TASK ->
From the first line to the last, copy the data exactly.

RAW DATA ->
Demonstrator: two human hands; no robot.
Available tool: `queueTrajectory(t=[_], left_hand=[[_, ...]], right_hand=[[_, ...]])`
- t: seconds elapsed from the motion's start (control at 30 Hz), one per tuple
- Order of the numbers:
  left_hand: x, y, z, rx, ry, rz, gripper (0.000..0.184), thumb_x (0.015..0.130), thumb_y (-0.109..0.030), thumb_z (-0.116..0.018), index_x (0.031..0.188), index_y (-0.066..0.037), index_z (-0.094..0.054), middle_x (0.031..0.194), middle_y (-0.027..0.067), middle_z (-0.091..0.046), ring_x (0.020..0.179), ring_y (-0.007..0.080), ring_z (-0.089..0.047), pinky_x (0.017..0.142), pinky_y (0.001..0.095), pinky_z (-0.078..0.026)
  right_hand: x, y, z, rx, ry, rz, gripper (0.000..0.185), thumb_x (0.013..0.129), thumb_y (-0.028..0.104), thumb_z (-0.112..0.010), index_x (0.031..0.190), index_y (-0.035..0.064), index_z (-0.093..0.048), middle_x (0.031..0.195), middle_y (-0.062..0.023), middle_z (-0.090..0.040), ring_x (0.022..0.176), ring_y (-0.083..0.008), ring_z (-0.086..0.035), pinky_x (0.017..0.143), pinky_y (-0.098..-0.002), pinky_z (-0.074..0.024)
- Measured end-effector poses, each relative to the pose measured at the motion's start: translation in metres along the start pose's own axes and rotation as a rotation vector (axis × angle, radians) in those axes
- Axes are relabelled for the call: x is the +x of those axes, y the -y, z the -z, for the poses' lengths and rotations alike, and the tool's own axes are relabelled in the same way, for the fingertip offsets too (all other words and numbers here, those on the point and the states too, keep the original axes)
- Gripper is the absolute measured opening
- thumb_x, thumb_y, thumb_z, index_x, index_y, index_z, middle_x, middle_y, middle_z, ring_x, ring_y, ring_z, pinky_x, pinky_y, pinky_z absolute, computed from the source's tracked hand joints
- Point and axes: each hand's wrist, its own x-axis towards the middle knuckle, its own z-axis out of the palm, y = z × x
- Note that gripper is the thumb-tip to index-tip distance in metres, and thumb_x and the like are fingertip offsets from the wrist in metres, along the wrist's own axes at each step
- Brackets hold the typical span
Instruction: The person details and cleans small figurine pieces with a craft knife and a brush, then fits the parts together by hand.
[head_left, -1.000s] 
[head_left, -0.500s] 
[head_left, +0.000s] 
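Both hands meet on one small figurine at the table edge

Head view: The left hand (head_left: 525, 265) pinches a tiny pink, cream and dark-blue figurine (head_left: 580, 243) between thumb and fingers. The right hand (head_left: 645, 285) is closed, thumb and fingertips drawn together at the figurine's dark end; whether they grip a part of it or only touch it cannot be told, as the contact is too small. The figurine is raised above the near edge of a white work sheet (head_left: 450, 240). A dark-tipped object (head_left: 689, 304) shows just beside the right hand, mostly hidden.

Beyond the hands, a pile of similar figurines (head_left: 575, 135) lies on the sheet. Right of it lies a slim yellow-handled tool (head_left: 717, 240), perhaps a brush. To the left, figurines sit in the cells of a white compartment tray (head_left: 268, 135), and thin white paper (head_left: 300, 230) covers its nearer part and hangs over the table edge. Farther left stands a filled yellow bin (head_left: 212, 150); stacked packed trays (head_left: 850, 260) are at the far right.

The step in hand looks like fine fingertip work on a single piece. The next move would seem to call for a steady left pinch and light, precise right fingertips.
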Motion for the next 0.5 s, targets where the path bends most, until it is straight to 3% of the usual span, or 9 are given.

EXERCISE RESPONSE ->
Demonstrator: two human hands; no robot.
Available tool: `queueTrajectory(t=[_], left_hand=[[_, ...]], right_hand=[[_, ...]])`
- t: seconds elapsed from the motion's start (control at 30 Hz), one per tuple
- Order of the numbers:
  left_hand: x, y, z, rx, ry, rz, gripper (0.000..0.184), thumb_x (0.015..0.130), thumb_y (-0.109..0.030), thumb_z (-0.116..0.018), index_x (0.031..0.188), index_y (-0.066..0.037), index_z (-0.094..0.054), middle_x (0.031..0.194), middle_y (-0.027..0.067), middle_z (-0.091..0.046), ring_x (0.020..0.179), ring_y (-0.007..0.080), ring_z (-0.089..0.047), pinky_x (0.017..0.142), pinky_y (0.001..0.095), pinky_z (-0.078..0.026)
  right_hand: x, y, z, rx, ry, rz, gripper (0.000..0.185), thumb_x (0.013..0.129), thumb_y (-0.028..0.104), thumb_z (-0.112..0.010), index_x (0.031..0.190), index_y (-0.035..0.064), index_z (-0.093..0.048), middle_x (0.031..0.195), middle_y (-0.062..0.023), middle_z (-0.090..0.040), ring_x (0.022..0.176), ring_y (-0.083..0.008), ring_z (-0.086..0.035), pinky_x (0.017..0.143), pinky_y (-0.098..-0.002), pinky_z (-0.074..0.024)
- Measured end-effector poses, each relative to the pose measured at the motion's start: translation in metres along the start pose's own axes and rotation as a rotation vector (axis × angle, radians) in those axes
- Axes are relabelled for the call: x is the +x of those axes, y the -y, z the -z, for the poses' lengths and rotations alike, and the tool's own axes are relabelled in the same way, for the fingertip offsets too (all other words and numbers here, those on the point and the states too, keep the original axes)
- Gripper is the absolute measured opening
- thumb_x, thumb_y, thumb_z, index_x, index_y, index_z, middle_x, middle_y, middle_z, ring_x, ring_y, ring_z, pinky_x, pinky_y, pinky_z absolute, computed from the source's tracked hand joints
- Point and axes: each hand's wrist, its own x-axis towards the middle knuckle, its own z-axis out of the palm, y = z × x
- Note that gripper is the thumb-tip to index-tip distance in metres, and thumb_x and the like are fingertip offsets from the wrist in metres, along the wrist's own axes at each step
- Brackets hold the typical span
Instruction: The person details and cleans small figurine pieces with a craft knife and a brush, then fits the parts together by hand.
[head_left, -1.000s] 
[head_left, -0.500s] 
[head_left, +0.000s] 
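Both hands meet on one small figurine at the table edge

Head view: The left hand (head_left: 525, 265) pinches a tiny pink, cream and dark-blue figurine (head_left: 580, 243) between thumb and fingers. The right hand (head_left: 645, 285) is closed, thumb and fingertips drawn together at the figurine's dark end; whether they grip a part of it or only touch it cannot be told, as the contact is too small. The figurine is raised above the near edge of a white work sheet (head_left: 450, 240). A dark-tipped object (head_left: 689, 304) shows just beside the right hand, mostly hidden.

Beyond the hands, a pile of similar figurines (head_left: 575, 135) lies on the sheet. Right of it lies a slim yellow-handled tool (head_left: 717, 240), perhaps a brush. To the left, figurines sit in the cells of a white compartment tray (head_left: 268, 135), and thin white paper (head_left: 300, 230) covers its nearer part and hangs over the table edge. Farther left stands a filled yellow bin (head_left: 212, 150); stacked packed trays (head_left: 850, 260) are at the far right.

The step in hand looks like fine fingertip work on a single piece. The next move would seem to call for a steady left pinch and light, precise right fingertips.
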Motion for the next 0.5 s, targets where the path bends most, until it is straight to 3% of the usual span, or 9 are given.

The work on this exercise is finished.